Precision oncology has transformed modern cancer care by shifting treatment from organ-based classifications to molecular and genomic insights, promising the right treatment for the right patient at the right time.
Advances in multi-omics, computational biology and biomarker-driven stratification have reshaped how cancers are diagnosed and treated.
Precision medicine promises individualised care, but only if the models behind it truly represent the patients it serves.
Yet, beneath this progress lies a critical paradox. Despite its sophistication, much of precision medicine is still built on non-representative population foundations.
Most preclinical cancer models that inform drug discovery are derived from a narrow subset of populations, with Asian and particularly Southeast Asian patients critically underrepresented.
This poses a deeper challenge for the field: How can we truly advance the vision of “United by Unique” – the theme for this year’s World Cancer Day – when the molecular signatures of entire populations are not represented in the models that shape precision care?

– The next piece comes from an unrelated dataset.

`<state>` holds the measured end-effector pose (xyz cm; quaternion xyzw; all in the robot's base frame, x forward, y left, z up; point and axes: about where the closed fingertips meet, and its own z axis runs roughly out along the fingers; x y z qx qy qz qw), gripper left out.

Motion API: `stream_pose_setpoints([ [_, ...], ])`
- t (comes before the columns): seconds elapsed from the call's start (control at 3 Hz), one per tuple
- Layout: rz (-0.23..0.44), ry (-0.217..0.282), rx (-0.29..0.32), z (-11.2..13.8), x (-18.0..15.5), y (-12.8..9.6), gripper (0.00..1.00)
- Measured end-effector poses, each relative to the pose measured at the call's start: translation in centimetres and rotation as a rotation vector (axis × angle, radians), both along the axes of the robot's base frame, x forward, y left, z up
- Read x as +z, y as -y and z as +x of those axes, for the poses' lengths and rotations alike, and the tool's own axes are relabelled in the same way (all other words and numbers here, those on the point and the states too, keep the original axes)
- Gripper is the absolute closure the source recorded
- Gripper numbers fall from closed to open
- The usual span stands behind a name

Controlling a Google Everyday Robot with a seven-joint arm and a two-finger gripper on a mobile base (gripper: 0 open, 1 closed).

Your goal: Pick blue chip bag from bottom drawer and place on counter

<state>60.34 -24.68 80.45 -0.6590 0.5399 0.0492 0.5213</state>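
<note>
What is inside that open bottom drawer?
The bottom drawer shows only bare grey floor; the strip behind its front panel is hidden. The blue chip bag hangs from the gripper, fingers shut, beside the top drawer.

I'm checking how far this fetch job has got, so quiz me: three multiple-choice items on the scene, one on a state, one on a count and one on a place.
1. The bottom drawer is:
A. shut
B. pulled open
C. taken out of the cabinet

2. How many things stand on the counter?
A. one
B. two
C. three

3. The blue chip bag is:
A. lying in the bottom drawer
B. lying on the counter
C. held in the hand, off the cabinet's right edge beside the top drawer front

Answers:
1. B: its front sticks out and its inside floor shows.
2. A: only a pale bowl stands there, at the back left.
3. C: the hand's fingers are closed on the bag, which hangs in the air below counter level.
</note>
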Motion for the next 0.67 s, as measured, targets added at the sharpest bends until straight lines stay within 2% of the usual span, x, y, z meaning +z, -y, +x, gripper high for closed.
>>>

Until population diversity is embedded at the earliest stages of research, precision medicine risks being selectively precise rather than universally transformative.
Precision medicine cannot be truly precise if entire populations are missing at the foundation of discovery.
Preclinical models: Where precision begins or breaks
Preclinical models are the invisible architects of clinical outcomes. From two-dimensional cell lines to three-dimensional spheroids, organoids and patient-derived models, they shape how we understand tumour biology and treatment response, including most anticancer drugs.
What happens in the lab determines what reaches the clinic.
When these models fail to reflect real-world genetic and biological diversity, translational accuracy suffers. Drugs may appear effective in the laboratory yet fail in patients, not only because cancer is complex, but because the models themselves were never representative.
The critical question, therefore, is not whether precision oncology works, but for whom it works best.
The “one-size-fits-all” fallacy in precision medicine
Although precision medicine is meant to move beyond “one-size-fits-all” care, many molecular signatures and treatment strategies are still applied broadly across populations.
This limitation is especially clear in highly heterogeneous cancers such as brain cancer, where even small population-level differences can profoundly influence disease behaviour and treatment response, challenging the idea that a single precision framework fits all patients.
In our recent work, we identified a 10-gene signature that stratifies glioblastoma patients into high and low-risk groups and consistently predicts survival outcomes across large international datasets.
While robust, these models were validated predominantly in Western and Chinese cohorts. Their relevance to Southeast Asian populations and to Malaysia specifically remains unknown.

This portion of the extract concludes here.